__TASK TO CARRY OUT__
In the listing below, a line holding "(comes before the" and a line holding "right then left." mark the range. Retype both exactly, with all lines between them.

___ DATA SUPPLIED ___

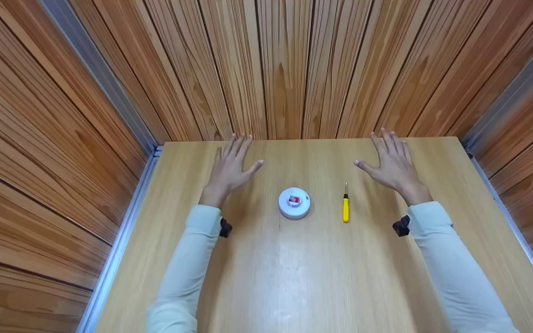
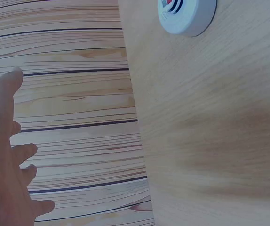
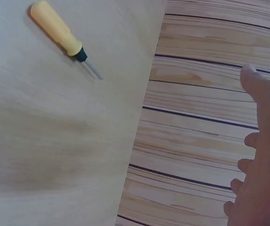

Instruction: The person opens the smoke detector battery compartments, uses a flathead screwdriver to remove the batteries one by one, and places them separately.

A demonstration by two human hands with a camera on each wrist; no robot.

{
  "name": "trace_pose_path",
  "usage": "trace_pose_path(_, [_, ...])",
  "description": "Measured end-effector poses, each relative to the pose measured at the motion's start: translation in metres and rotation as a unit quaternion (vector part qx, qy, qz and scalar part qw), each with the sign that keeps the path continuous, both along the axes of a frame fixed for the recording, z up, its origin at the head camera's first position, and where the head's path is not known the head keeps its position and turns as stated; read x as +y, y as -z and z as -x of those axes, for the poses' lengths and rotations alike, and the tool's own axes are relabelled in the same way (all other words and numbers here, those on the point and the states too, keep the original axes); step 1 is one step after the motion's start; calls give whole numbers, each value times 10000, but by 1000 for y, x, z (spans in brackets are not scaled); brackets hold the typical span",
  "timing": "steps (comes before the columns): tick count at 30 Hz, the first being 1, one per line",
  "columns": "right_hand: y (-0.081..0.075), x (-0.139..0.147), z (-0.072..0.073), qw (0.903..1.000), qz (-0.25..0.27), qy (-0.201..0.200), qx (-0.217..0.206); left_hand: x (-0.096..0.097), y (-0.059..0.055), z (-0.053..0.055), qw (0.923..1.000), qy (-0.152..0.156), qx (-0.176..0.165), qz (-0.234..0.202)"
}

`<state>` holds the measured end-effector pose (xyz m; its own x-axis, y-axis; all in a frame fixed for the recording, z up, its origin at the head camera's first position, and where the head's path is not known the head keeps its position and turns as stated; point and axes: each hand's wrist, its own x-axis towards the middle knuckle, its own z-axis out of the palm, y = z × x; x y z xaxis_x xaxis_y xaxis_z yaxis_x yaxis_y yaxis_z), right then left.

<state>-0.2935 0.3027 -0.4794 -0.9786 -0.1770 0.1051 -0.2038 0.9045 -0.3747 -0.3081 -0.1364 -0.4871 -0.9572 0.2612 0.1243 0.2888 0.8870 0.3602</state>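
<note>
Over the far left part of the table, my left hand (image 1: 231,172) is spread with straight fingers and holds nothing. My right hand (image 1: 393,167) is likewise spread at the far right, its thumb pointing inward. Between them lies a round white smoke detector (image 1: 294,209) with a red-and-white label on its raised centre; the left wrist view catches part of this smoke detector (image 2: 191,16) at the top. A screwdriver (image 1: 345,209) with a yellow handle and black collar lies nearer the right hand, tip pointing away from me. The right wrist view shows the screwdriver (image 3: 59,30) apart from the hand.
The light wooden table (image 1: 285,286) ends at a wood-plank back wall (image 1: 285,69). Plank walls also stand at the left (image 1: 40,138) and right, with a metal rail (image 1: 123,231) along the table's left side. Both wrists wear small black cameras.
</note>
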Motion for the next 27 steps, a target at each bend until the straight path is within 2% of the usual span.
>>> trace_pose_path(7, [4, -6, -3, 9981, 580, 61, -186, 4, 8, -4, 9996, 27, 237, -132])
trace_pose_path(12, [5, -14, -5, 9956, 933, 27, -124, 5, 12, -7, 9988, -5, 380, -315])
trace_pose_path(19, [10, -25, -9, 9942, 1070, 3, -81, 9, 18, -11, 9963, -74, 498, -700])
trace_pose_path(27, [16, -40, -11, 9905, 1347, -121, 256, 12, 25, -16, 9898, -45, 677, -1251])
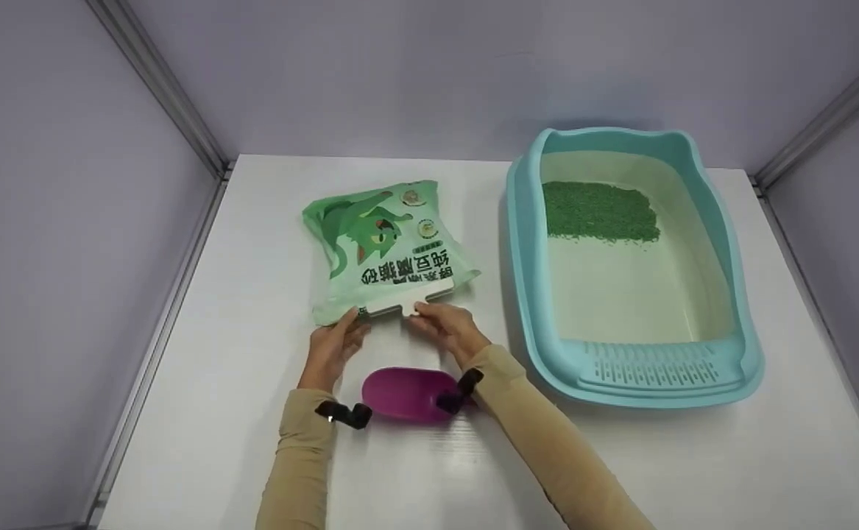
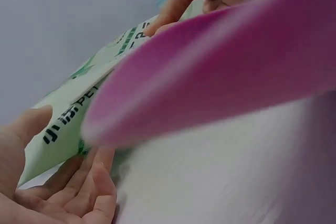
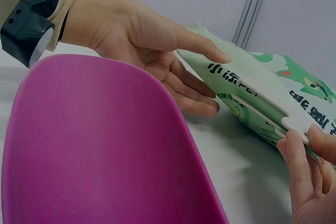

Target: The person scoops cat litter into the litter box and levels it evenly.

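A light green bag of cat litter (image 1: 377, 213) with a cat print lies on the white table, its near end folded under a white sealing clip (image 1: 408, 299). My left hand (image 1: 331, 348) holds the near left corner of the bag, thumb on top and fingers below. The thumb and fingers of my right hand (image 1: 451, 327) pinch the clip's middle tab, plainly seen in the right wrist view on the clip (image 3: 262, 100). Between my forearms lies a magenta scoop (image 1: 400, 394), its handle partly hidden by my right wrist.
On the right stands a blue litter box (image 1: 525, 280) with a slotted front ledge. Green litter pellets (image 1: 598, 211) are gathered toward its back left. Grey panels (image 1: 400, 73) enclose the table at the back and sides.
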`<state>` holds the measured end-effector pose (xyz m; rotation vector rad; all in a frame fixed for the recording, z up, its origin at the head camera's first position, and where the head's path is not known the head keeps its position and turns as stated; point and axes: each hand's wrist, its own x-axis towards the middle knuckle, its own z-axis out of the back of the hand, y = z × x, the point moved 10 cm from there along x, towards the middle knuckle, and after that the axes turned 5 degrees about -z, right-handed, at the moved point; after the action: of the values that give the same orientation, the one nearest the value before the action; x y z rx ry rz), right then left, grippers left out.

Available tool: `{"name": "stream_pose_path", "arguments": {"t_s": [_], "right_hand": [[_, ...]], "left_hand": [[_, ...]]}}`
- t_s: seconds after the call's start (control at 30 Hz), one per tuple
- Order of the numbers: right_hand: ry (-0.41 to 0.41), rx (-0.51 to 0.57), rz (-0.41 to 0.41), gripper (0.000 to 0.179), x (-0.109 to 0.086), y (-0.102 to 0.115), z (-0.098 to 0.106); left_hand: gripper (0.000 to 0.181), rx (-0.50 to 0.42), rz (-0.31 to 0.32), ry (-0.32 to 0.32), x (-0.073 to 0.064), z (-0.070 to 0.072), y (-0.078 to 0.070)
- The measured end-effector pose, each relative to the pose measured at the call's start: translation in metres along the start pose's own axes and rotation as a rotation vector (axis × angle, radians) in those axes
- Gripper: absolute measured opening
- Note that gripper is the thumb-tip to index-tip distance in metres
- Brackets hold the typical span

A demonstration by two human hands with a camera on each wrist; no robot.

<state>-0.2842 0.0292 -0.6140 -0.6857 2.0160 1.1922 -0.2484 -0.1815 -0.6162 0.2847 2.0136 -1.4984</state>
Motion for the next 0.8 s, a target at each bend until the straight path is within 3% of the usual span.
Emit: {"name": "stream_pose_path", "arguments": {"t_s": [0.17,0.37,0.53,0.67,0.8], "right_hand": [[0.004,0.022,0.007,0.006,-0.0002,0.0002,0.0008],[-0.005,0.020,0.005,0.005,0.0004,0.0013,0.0035],[-0.022,0.029,-0.010,0.005,0.0006,0.0007,0.0027],[-0.037,0.003,0.008,0.018,0.0041,0.0011,0.0024],[0.007,-0.040,0.042,0.023,0.0095,0.0011,-0.0005]], "left_hand": [[0.023,-0.085,0.037,-0.026,0.0030,-0.0041,0.0010],[0.010,-0.192,0.069,-0.012,0.0076,-0.0110,0.0028],[0.013,-0.182,0.077,-0.009,0.0089,-0.0107,0.0030],[0.013,-0.165,0.069,0.000,0.0083,-0.0097,0.0018],[0.010,-0.157,0.050,0.007,0.0074,-0.0082,0.0001]]}}
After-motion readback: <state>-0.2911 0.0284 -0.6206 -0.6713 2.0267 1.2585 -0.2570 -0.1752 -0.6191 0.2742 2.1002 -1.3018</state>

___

__ANSWER TO THE PROBLEM__
  "timing": "steps (comes before the columns): tick count at 30 Hz, the first being 1, one per line",
  "columns": "right_hand: y (-0.081..0.075), x (-0.139..0.147), z (-0.072..0.073), qw (0.903..1.000), qz (-0.25..0.27), qy (-0.201..0.200), qx (-0.217..0.206); left_hand: x (-0.096..0.097), y (-0.059..0.055), z (-0.053..0.055), qw (0.923..1.000), qy (-0.152..0.156), qx (-0.176..0.165), qz (-0.234..0.202)"
}

`<state>` holds the measured end-effector pose (xyz m; its own x-axis, y-axis; all in a frame fixed for the recording, z up, its origin at the head camera's first position, and where the head's path is not known the head keeps its position and turns as stated; point and axes: each hand's wrist, its own x-axis towards the middle knuckle, its own z-axis out of the palm, y = z × x; x y z xaxis_x xaxis_y xaxis_z yaxis_x yaxis_y yaxis_z), right then left.

That completes the response.